Cependant, même si plusieurs ont répondu « présent » dans la tempête et malgré tous les efforts du monde, on ne peut cacher que le maximum de chacun n’aura pas toujours été suffisant. Pour me conforter, je me disais souvent que la résidence dans laquelle je me trouvais s’en tirait un peu mieux que celles des pires témoignages faisant la une des nouvelles à ce moment-là, mais ça ne m’empêchait pas de me demander si j’aurais accepté d’être étendue dans ces lits-là et de finir ma vie comme ça. 

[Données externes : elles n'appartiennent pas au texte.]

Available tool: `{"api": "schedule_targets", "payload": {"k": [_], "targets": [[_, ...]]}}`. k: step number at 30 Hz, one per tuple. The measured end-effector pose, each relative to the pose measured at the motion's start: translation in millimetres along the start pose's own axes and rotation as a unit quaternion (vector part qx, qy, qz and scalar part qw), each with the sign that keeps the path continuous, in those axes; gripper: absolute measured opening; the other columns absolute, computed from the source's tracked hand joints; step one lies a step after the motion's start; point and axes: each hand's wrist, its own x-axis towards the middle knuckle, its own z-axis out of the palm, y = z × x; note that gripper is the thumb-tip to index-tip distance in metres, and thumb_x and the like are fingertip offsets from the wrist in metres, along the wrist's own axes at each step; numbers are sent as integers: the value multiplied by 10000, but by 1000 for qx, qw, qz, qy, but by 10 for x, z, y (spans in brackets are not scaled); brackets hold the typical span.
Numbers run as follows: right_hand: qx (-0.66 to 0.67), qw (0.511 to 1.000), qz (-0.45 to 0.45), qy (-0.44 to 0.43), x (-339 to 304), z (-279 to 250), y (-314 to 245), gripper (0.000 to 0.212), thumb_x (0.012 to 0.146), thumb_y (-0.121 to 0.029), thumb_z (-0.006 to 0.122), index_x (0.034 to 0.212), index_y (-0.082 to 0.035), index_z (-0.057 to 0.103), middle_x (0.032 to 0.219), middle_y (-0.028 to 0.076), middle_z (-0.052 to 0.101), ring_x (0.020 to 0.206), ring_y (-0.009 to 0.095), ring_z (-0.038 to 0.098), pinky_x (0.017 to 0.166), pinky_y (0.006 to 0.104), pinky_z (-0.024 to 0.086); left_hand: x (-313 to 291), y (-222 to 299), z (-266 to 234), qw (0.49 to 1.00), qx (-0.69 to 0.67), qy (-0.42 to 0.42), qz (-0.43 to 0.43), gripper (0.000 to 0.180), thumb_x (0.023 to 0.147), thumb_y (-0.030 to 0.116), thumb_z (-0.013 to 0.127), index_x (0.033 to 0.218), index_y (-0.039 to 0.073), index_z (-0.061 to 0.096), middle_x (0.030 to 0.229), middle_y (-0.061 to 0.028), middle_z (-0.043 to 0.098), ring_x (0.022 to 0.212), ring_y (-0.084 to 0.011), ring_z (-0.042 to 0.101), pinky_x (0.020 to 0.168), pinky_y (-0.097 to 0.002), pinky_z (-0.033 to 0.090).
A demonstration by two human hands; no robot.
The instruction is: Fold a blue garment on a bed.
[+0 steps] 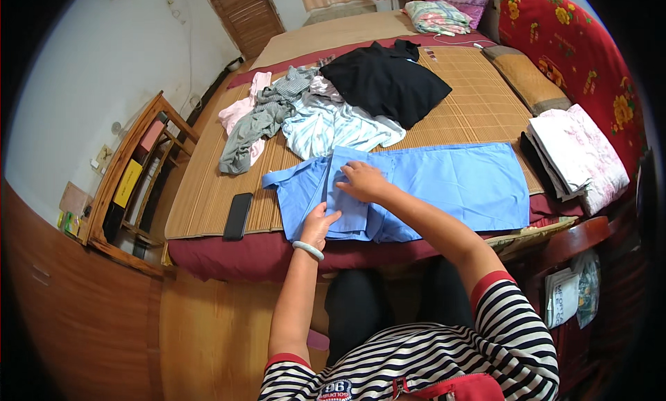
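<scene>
Near the bed edge [222,257], the left hand [317,227] touches blue cloth [451,186], grip unclear; the right hand [364,182] lies half-spread atop, gripping nothing; bare mat [479,106] beyond.

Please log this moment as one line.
left hand: touching blue garment; right hand: on blue garment; phone: on mat

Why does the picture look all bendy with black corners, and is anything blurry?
Head view: the fisheye lens likely bends the red panel with yellow flowers and leaves the corners black; head view: it's dim around the clear plastic bag, lower right; head view: the light-blue cloth garment and bare right hand look fairly sharp.
</scene>
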Motion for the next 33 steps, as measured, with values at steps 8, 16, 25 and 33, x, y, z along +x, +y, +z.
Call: {"api": "schedule_targets", "payload": {"k": [8,16,25,33], "targets": [[-92,992,48,77,264,300,621,736,944,-619,430,1507,-146,402,1568,176,341,1467,318,293,1195,480,183,33,93,-50,981,173,81,39,595,828,-10,729,1365,-72,481,1334,-178,559,1267,-251,510,1056,-341,413],[-92,991,73,68,152,99,877,703,937,-573,504,1466,-113,445,1529,180,400,1445,326,331,1173,488,233,157,14,-279,972,211,75,77,497,856,-84,649,1328,-52,498,1155,-162,657,1025,-180,642,874,-277,512],[67,977,37,197,-399,-77,1292,647,833,-287,661,1390,-11,483,1451,213,463,1343,381,433,1108,462,363,201,-2,-267,986,143,76,36,510,868,11,691,1335,-58,499,1134,-138,654,989,-155,627,880,-265,488],[60,988,-59,126,-686,-143,957,811,725,-337,760,1433,-89,452,1468,232,434,1355,398,415,1133,457,340,96,165,-205,992,-91,54,-69,425,932,101,634,1347,62,553,1177,-57,646,1041,-190,619,902,-362,485]]}}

À travers la crise sans précédent, les corridors sombres, les couches à changer, les râles et les mourants, il y a quand même eu ces beaux moments. Je me souviens notamment, de ma dernière nuit en zone rouge et des paroles touchantes de cette petite dame de 101 ans. Elle avait, contrairement à d’autres, la « COVID tranquille », qui n’avait l’air de rien. Isolée depuis de nombreux jours, elle était juste heureuse d’enfin apercevoir quelqu’un passer devant sa porte de chambre. Elle était ravie de pouvoir me parler. Dans la vieillesse et dans le confinement, certains ont la chance de pouvoir garder leurs plus doux souvenirs en mémoire. J’ai eu le loisir, ce soir-là, qu’elle me partage un peu de sa sagesse, qu’elle me parle de son grand amour, son Marcel : «On s’est bien entendu Marcel et moi. Ma mère ne le trouvait pas assez chic, mais il était tellement bon. Il était tellement gentil. Il faisait juste me regarder et il m’aimait. Il y a des gens qui se regardent et qui s’haïssent, qui ne peuvent pas se sentir. Nous autres, on se regardait et on s’aimait tellement.» «Tu la trouves belle ma peinture? Prends-la. Apporte-la chez toi. Quand je vais mourir, ça va se perdre, les peintures, ça ne dit pas quelque chose à tout le monde.»

 Ces soirées-là, la visière de mon EPI retenait aussi quelques larmes qui auraient voulu glisser le long de mes joues. 

Puis, la première vague de la COVID-19 a fini par passer et l’externat des étudiants en médecine a recommencé. J’ai alors dû quitter mon poste d’aide de service en CHSLD pour poursuivre mes études. 

Entre deux vagues, au cours de mon stage de soins palliatifs en médecine, j’ai pu découvrir une tout autre réalité. J’ai rencontré des gens paisibles et sereins, vivant leurs derniers mois dans une belle maison de soins palliatifs ensoleillée, veillés par une petite équipe qui les suivait de près. Un départ toujours précédé par les visites familiales et lorsque le temps le permettait, un tout dernier au revoir. 

Un départ préparé et soulagé au mieux. 

Un départ que j’aurais souhaité à tous ... 

Et quand je repense à ma grand-mère, toujours en CHSLD,  j’espère que nous serons prêts à amortir les ressauts, lorsque la deuxième vague frappera notre système de soins encore chancelant.